#5 Holy Motors (dir. Leos Carax):
Throughout Holy Motors, there are clues and reflexive statements aligning the seemingly random journey to a larger commentary on film as a technologically-based medium going through what is either a growth spurt or the beginnings of a death rattle. At the same time, one can easily read the same cues as a statement on identity. Carax has designed a film that is open to competing interpretations and even enjoyable if no attempts at analysis are made at all. Has there been a more interesting and weird use of motion capture technology this year (or ever)? I think not. To quote a woman who saw the same screening I attended: "can anybody explain to me what THAT was about?"
Holy Motors is currently still in theaters. Hit up Mr. Movie Times for details of when and where.
#4 The Master (dir. Paul Thomas Anderson):
Paul Thomas Anderson doesn't usually swim in the shallow end of the pool when it comes to story. But with The Master, he's produced a film that barely seems interested in its own plot, choosing to devote excessive amounts of time to being present with its characters while slowly abandoning thread after thread of story they inhabit. Luckily, Anderson's provided the audience with two of the more interesting characters he's ever drawn in Freddie Quell (Joaquin Phoenix) and Lancaster Dodd (Philip Seymour Hoffman). The static created between these two men says more about what The Master truly is than any piece of exposition or connect-the-dots plotting ever could. They are the story.
Read my review of The Master here.
The Master is scheduled for release on DVD & Blu-ray on February 26th.
#3 Wuthering Heights (dir. Andrea Arnold):
Read my review of Wuthering Heights here.
Wuthering Heights is currently unavailable on DVD & Blu-ray in Region 1. It will presumably be release on home video sometime in 2013 in the U.S.
#2 5 Broken Cameras (dir. Emad Burnat & Guy Davidi):
Back in April, I wrote that, "I don't think I've seen a more affecting documentary this year than Emad Burnat and Guy Davidi's 5 Broken Cameras." It's still true. There hasn't been a week all year that I haven't thought about this film at least once. I could say a lot more about it, but, really, everyone should just watch it instead.
Read my review of 5 Broken Cameras here.
5 Broken Cameras is scheduled for release on DVD on January 15th.

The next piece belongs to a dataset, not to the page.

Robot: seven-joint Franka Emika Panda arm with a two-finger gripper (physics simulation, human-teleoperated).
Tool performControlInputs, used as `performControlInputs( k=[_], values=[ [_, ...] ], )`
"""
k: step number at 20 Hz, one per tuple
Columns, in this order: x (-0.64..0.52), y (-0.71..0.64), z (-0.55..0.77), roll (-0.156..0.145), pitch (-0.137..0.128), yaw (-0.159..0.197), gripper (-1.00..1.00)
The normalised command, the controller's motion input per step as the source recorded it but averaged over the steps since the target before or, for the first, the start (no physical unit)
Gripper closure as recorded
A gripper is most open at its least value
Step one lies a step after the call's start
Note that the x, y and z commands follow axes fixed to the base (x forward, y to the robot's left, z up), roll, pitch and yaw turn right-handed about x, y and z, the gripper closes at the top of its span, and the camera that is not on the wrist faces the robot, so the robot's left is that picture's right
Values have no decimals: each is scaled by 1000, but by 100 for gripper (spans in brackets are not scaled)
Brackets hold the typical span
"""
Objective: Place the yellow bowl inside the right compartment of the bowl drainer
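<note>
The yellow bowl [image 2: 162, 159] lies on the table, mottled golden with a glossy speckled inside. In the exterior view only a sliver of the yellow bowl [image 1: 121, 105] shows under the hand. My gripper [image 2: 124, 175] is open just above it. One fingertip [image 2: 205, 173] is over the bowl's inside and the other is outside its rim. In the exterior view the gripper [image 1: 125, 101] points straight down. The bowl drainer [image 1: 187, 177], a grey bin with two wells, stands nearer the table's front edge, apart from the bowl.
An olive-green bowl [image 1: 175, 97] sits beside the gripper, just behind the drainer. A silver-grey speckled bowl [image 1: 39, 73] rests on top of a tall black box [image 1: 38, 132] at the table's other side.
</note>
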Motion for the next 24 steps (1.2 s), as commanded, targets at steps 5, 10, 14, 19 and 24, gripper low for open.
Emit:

#1 Once Upon a Time in Anatolia (dir. Nuri Bilge Ceylan):
I viewed Nuri Bilge Ceylan's Once Upon a Time in Anatolia just before it screened at last year's Portland International Film Festival. I knew that night that there was little chance that I'd encounter another film that could top it in 2012, despite there being ten months left in the year. When writing about it later, I hinted that the plot of the movie is a diversion from what the film is actually about. Most films about a search for a body at night wouldn't stray far from the urgency of that charge. Ceylan's film turns the floodlights directly on the men carrying out the search.
Once Upon a Time in Anatolia tells us more about those men than anything related to the crime being investigated. A completely original, utterly patient, and truly satisfying tale. It's a stone-cold masterpiece; one for the ages.
Once Upon a Time in Anatolia is currently available on DVD & Blu-ray and can be streamed via Netflix.